Article written by Greg Aldridge.
Published on 29/04/2011 at 01:00 AM.
In dramatic contrast to Nintendo’s results earlier this week Microsoft’s Entertainment & Devices Division, corporate home of the Xbox 360, has recorded strong growth during the last quarter. Gaming is the minnow in the Microsoft divisional pond though, its contribution to the company’s overall performance almost getting lost in the noise.
It is quite some overall performance though from the giant of the PC software world. As a whole Microsoft have recorded a revenue of $16.43 billion for the three months to 31 March 2011, up 13% on the previous year’s figure.

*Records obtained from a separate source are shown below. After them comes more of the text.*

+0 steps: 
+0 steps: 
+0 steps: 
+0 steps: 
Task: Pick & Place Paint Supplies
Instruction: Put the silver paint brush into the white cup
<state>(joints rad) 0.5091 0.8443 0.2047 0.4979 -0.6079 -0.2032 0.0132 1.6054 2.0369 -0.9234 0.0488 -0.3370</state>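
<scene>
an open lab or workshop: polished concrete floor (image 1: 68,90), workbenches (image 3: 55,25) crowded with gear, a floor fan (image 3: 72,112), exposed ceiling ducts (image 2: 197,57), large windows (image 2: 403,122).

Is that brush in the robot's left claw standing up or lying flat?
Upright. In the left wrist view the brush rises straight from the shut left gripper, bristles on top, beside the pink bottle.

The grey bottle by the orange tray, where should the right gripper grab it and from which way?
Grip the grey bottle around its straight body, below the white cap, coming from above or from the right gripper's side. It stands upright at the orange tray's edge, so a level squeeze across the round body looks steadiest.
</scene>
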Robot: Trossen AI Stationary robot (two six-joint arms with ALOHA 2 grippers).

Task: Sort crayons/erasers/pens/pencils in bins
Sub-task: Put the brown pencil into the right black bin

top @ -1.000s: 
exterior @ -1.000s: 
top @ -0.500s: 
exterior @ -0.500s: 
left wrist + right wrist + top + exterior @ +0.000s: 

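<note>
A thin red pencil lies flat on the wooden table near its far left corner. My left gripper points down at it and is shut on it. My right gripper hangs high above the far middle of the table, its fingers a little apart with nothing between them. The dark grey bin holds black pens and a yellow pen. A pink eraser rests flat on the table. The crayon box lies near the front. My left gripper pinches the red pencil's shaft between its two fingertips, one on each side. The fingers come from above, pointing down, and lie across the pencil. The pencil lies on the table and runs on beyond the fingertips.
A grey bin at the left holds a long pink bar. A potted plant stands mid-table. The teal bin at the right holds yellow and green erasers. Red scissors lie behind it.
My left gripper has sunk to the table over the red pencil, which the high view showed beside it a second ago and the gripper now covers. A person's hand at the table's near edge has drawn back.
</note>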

The company’s operating income of $5.71bn is up 10% while its net income is up 31% to $5.23bn. With revenue from the Windows desktop OS down it has fallen to the other divisions to generate the increases.
“Consumers are purchasing Office 2010, Xbox and Kinect at tremendous rates”, says Microsoft’s chief financial officer Peter Klein, “and businesses of all sizes are purchasing Microsoft platforms and applications”. It is not the number of copies of Windows Server 2008 and Microsoft Office you are here to read about though, so we will brush those aside.
A bigger percentage make for a better headline
You will have already noticed from this article’s title up at the top of the page what the gaming-related headline figure Microsoft would like you to take away from their quarterly financial results is. A big, fat 60% increase for their Entertainments & Devices Division, which we should note also includes Windows Mobile as well as all things 360.
More important than simply knowing the increase is of course to know which number has risen by that amount. It is the division’s revenue (sales) which is up 60% (or 59.92% if you round to two decimal places) to $1,935m from $1,210m in the same quarter last year.
Perhaps the more important figure though is that of the division’s operating income, which subtracts things like the cost of manufacture and marketing from the revenue. For that figure they have recorded a smaller, but still significant, rise of 50% with the operating income growing from $150m to $225m.
The Pros and Cons of Selling a Popular Console
Bolstered by Kinect the Xbox 360 has had a great quarter, selling another 2.7 million units during January, February and March, which makes it their record third quarter to date for 360 unit sales.
Compared to the same quarter a year ago, when it sold 1.5m, it has recorded a unit sales increase of 79%. The strong quarter makes its life-to-date total now 53.6m as of the 31st March 2011.
Kinect sales for those three months were almost as high as those for the Xbox 360 itself with the IR-equipped, human-tracking sensor selling another 2.4m units to add to the 8m it sold following its release in the previous quarter.
That success is not without its drawbacks though. While in the earnings press release Microsoft are keen to highlight the strength of Xbox 360 and Kinect sales, if you dig a little deeper, those sales are not all good news.
In their own analysis of their financial performance during the quarter you can find the statement, “Cost of revenue increased $1.1 billion or 41%”, with the key factor being identified as the “increased volumes of Xbox 360 consoles and Kinect sensors sold”. Which strongly suggests that hardware is still an overall loss-leader for Microsoft (i.e., they sell hardware at a loss to generate revenue later in its life cycle though software and Xbox LIVE subscriptions).
One interesting point to consider is that now Microsoft have made a concerted effort to push the 360 further into the ‘casual’ side of gaming with Kinect, how much more of a hard sell will it be to encourage those more casual gamers to purchase a Gold subscription? You would also have to believe that those are also exactly the sort of gamers likely to purchase fewer games. Will the cost of the hardware at some point mean that Kinect has been too successful?
It is not only the hardware side of gaming that is causing them some hurt though. They are facing higher costs providing online services, “including traffic acquisition costs and royalty costs relating to Xbox LIVE digital content sold”. There you have a couple of reasons for the relatively recent increases in the cost of Xbox LIVE Gold subscriptions.
And the crystal ball says…
Microsoft are clearly expecting more good news from their Entertainment & Devices Division in the coming months. For the three months to the 30th June 2011 they are expecting the division’s revenue to record growth of 25% on where it was a year ago.
When it comes to gazing deeper into the murky haze of the mists within their mystical crystal sphere they give nothing away, instead choosing just to tease us gamers. All they have to say for the division’s expected performance in their next financial year, which starts July 1st 2011, is that they “expect momentum to continue, with more to be shared at E3 in June.”
Any guesses as to just what that “more” might be?